Cette juge a la réputation d’expulser massivement les étrangers en situation irrégulière. Plusieurs avocats ont alerté la présidence du tribunal administratif de Paris. L’un d’eux a même entamé une procédure visant à la récuser.

Tribunal Administratif de Paris (Paris 4e) - Cachée derrière de petites lunettes rondes, la présidente du tribunal examine les dossiers du jour. Pour cette audience consacrée aux reconduites à la frontière, quatre affaires sont au programme. C’est peu.

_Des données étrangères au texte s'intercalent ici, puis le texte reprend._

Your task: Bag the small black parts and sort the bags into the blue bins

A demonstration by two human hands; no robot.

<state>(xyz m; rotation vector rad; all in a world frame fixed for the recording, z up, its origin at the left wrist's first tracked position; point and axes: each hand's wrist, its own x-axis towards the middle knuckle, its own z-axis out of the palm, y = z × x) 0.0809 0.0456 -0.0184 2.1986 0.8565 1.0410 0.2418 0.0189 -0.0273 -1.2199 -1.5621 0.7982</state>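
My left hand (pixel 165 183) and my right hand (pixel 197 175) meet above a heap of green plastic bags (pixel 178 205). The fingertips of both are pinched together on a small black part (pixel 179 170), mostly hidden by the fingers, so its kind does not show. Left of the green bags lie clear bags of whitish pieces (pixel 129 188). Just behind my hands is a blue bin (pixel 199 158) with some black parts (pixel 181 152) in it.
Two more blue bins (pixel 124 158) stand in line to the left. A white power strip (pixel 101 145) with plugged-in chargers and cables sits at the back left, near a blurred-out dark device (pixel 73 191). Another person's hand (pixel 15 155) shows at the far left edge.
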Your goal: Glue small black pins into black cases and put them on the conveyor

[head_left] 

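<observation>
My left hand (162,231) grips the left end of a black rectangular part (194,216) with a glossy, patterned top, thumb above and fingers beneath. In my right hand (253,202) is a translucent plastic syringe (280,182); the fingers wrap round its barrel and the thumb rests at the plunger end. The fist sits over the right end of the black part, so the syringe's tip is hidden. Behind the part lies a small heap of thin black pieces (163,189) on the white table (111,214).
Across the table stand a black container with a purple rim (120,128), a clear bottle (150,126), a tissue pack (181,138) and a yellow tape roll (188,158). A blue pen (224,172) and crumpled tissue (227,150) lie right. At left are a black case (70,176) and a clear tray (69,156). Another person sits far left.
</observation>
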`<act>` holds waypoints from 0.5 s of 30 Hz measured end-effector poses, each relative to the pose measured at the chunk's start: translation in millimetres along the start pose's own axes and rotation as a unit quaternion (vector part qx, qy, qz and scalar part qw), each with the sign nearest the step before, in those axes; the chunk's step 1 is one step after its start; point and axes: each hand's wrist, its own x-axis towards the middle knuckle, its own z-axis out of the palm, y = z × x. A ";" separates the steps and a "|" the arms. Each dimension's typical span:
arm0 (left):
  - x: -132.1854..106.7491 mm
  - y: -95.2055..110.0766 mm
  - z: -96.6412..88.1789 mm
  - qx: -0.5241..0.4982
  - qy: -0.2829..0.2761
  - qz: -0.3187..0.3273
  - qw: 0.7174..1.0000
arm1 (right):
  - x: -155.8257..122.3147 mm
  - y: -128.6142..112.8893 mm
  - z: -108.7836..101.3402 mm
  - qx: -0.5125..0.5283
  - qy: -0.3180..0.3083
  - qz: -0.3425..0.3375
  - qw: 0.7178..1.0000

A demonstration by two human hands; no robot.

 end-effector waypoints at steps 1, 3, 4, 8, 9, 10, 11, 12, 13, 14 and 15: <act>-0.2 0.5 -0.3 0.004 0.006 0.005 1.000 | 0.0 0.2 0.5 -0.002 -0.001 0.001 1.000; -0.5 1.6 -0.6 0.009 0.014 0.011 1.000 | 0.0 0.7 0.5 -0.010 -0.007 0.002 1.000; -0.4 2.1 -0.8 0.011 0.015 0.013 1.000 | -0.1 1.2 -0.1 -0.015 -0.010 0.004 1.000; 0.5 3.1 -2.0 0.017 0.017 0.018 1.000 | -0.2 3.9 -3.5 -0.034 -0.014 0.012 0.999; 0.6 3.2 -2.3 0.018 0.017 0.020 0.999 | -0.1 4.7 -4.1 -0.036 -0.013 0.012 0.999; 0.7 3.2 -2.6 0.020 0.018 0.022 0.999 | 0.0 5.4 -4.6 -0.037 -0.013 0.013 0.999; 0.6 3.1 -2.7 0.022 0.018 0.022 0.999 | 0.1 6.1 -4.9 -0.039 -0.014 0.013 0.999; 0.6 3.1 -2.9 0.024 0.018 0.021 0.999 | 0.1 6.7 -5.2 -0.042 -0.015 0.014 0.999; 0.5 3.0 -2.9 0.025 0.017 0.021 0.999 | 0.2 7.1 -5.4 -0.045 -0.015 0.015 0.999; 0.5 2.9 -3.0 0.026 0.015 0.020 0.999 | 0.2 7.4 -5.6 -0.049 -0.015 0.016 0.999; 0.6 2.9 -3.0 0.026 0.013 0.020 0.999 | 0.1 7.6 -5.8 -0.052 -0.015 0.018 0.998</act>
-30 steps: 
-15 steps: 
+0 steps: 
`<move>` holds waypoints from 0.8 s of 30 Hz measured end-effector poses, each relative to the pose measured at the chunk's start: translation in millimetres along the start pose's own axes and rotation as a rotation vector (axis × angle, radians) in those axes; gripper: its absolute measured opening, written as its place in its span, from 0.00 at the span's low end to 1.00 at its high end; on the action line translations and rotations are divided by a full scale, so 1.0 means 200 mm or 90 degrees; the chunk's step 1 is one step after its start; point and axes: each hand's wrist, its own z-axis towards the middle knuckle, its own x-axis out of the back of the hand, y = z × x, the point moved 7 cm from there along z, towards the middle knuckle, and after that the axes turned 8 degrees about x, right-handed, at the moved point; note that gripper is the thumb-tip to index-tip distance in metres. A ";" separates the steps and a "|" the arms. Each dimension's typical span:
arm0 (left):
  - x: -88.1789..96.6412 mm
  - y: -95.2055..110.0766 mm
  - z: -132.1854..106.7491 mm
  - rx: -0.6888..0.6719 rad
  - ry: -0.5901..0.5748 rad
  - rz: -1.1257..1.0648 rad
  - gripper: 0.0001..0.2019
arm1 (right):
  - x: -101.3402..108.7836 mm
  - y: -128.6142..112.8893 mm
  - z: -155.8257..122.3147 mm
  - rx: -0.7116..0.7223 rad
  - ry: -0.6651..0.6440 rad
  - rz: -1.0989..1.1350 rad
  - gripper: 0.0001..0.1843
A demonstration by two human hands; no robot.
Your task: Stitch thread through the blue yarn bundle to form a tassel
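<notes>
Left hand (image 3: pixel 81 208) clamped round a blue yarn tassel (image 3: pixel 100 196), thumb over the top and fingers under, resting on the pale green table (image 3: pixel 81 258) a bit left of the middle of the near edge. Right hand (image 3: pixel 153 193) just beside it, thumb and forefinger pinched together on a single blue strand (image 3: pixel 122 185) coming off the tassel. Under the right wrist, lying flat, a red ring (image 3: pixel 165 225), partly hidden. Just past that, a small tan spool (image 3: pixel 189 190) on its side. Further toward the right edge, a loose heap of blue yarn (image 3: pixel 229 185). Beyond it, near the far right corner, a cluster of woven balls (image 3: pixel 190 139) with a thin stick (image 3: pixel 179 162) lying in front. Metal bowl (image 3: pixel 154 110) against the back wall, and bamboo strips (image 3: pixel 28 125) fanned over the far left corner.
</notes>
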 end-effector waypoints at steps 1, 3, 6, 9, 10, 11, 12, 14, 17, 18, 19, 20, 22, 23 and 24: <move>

De sa voix fluette, la juge Hnatkiw appelle à la barre avocats et requérants. Les affaires s’enchaînent. En une heure montre en main, les dossiers du jour sont expédiés. L’audience est suspendue. Le tribunal se vide.

Sur les marches, une avocate interpelle la greffière. « Je reste mais c’est plutôt par conscience professionnelle qu’autre chose », ironise la robe. Elle a peu d’espoir quant à l’issue de son dossier du jour. Son client, un sans-papier chinois, a déjà tenté trois fois de déposer l’asile en France. Sans succès. « Devant une autre composition, son dossier aurait pu passer », explique l’avocate :

« Mais pas avec cette présidente. »

La légende du tribunal

Des couloirs aux salles d’audience, à l’épais tapis de moquette rouge, tout le monde connaît le pedigree de la juge Hnatkiw, la magistrate qui expulse plus vite que son ombre. « Même les escortes policières la connaissent », rigole le membre d’une association de soutien aux réfugiés.

Nommée rue de Jouy en 2003 après une courte carrière dans la diplomatie, celle que l’on surnomme Madame 3% – comme le nombre d’étrangers en situation irrégulière qui auraient gain de cause devant sa juridiction – s’est forgée la réputation d’être la magistrate la plus dure du Tribunal Administratif de Paris. A titre de comparaison, selon le ministère de l’intérieur, en 2012, 31,2 % des étrangers (link is external) obtenaient l’annulation de leur obligation de quitter le territoire devant les tribunaux.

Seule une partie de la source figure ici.